Heading into the 2007 season, the plan had been for Iwamura to get a look at some other positions besides third base. The idea being he could play second, center field and perhaps even shortstop. But third is the only position he has played this season.
Maddon attributed Iwamura not being moved around to the success B.J. Upton has had in center field and the acquisition of Josh Wilson.
"Willie showing up, if [Brendan Harris] was still at shortstop, you might think about seeing him at second some right now," Maddon said. "But I think Willie has really permitted a lot of this to happen. If we pick him up and he doesn't play to the level that he has, then we'd be looking at something different right now. But [Wilson's] level of play, both offensively and defensively, merits him getting to play."

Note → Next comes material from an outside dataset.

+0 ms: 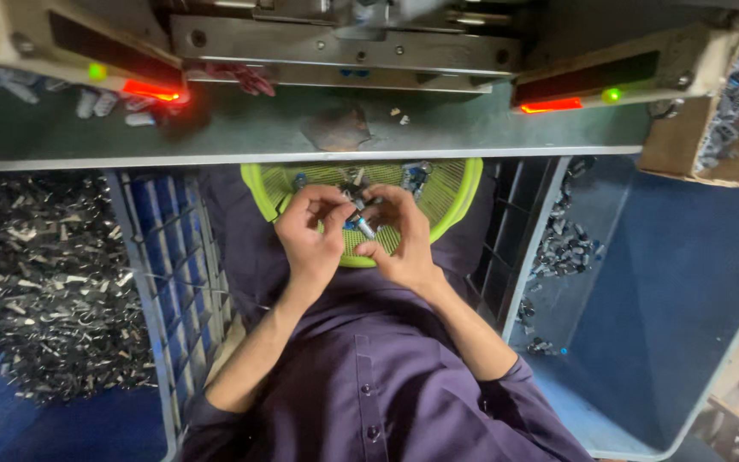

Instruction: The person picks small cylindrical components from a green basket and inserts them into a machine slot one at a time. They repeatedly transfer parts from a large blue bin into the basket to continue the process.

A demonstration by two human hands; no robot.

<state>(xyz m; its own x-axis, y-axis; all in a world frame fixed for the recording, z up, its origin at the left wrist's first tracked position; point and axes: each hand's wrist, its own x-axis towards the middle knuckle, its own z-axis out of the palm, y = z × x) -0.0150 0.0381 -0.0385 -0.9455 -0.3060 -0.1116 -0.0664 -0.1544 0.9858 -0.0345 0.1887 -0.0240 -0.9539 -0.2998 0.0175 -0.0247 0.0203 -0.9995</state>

Without seeing Iwamura play other positions, Maddon speculated about what he might look like elsewhere in the field.
"I look at his arm strength as being more adaptable at second base than shortstop," Maddon said. "Although, with his athleticism and range, he could probably play shortstop. Based on what I'm seeing, had to stir it around in my gut, based on what I know, I'd say second base. It is a tough call."
Maddon likened Iwamura's body type to former Major Leaguer Lenn Sakata, who played a lot of shortstop.
"Lenny was built that way and Lenny could play all over the place," Maddon said. "Lenny was a good man. And Aki's got that body style and that method of movement which I think can play out there. If I had to bet on it, I think I'd give him a crack at second base first, though."
However, assuming the second base job is not a given based on the play of Brendan Harris, who has been an offensive force on this year's team, Iwamura may become a super-utility player.
Iwamura understands the presence of Longoria.
"Of course if everybody is talking about Longoria, I am interested in seeing how he plays third base," Iwamura said. "As far as what I'm hearing about him, he's a good prospect. If he's only able to play third base, I will try a different position."
Iwamura said nothing is "really official" and that nobody from the Rays has approached him about making a change yet.
"In the future, if Joe decides on something like that, I'm sure Joe will talk to me," Iwamura said. "If Joe tells me he wants me to play another position, I'm open to doing what's best for the team."